Indicator of Compromise by Kool-Aid Man
Mandiant recently announced OpenIOC, “an extensible XML schema that enables you to describe the technical characteristics that identify a known threat, an attacker’s methodology, or other evidence of compromise.” For example, you might have an IOC listing something as simple as a set of MD5 hashes and file names, or as complex as descriptors of the structure of a particular executable (PE file. The schema includes terms for network indicators as well, like URIs, IP addresses, and strings in network traffic.
Those of us who react to threats every day already know we need to get better at sharing threat intel and acting on it quickly. A number of industry and other organizations exist that help get these data out to folks who can use it, but often the intel comes in the form of a human-written. This means that systems can’t parse the data easily, and in fact the communication sometimes has significant ambiguity on it. When systems and tools can’t parse the data, not only does that introduce delays into the detection process, it also makes validation difficult. So sometimes we get notified of malware with the MD5 sum “d41d8cd98f00b204e9800998ecf8427e” (the hash of the zero or null string), or of “http://google.com?webhp&hl=en”. Both of these have happened to me in the last few months, and while that’s simple human error, allowing tools to do some basic sanity checks would help with this.

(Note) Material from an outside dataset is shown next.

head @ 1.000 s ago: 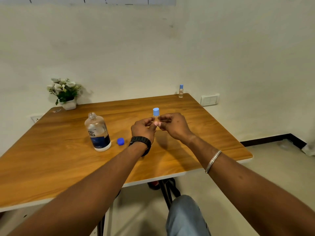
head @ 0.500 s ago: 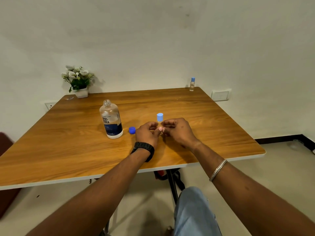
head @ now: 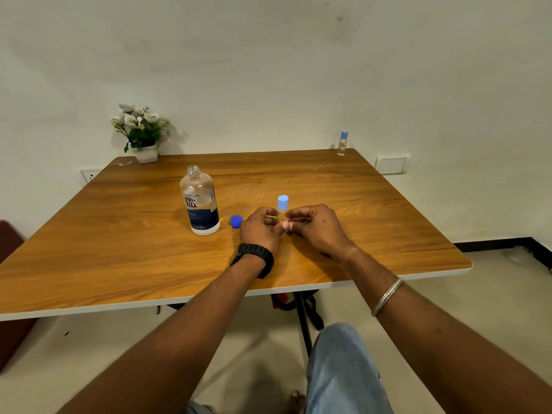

This, of course, shows up the weakness with OpenIOC: a classic chicken and egg problem. The XML files don’t serve much purpose until tools can read them, but at the moment the only tools that can read them come from Mandiant: their enterprise commercial product MIR and the free no-cost IOC Finder. (Note that, while OpenIOC is released under the Apache 2 license and therefore qualifies as ‘free software‘, the same does not hold true for IOC Finder.)
For OpenIOC to work well, we need more tools and responders to support it. That could start with truly free tools like Splunk, Sleuthkit, and Snort, but I’d like to see large commercial tools like Arcsight, EnCase, and Sourcefire incorporate it as well. This applies as much to producing IOCs as it does to consuming them, by the way: if FireEye’s malware detection and analysis tools could export an IOC, detection across the network would become much more straightforward. But Mandiant, as much as I love many of the people who work there, has sort of a NIH problem: they like to blaze new trails and do cool new stuff, but working with other vendors has always seemed to stymie them as far as I can tell. Hopefully Doug Wilson, the new point man on OpenIOC, can turn that around.
OpenIOC can solve a key problem, but we will see whether anybody actually uses it to do so.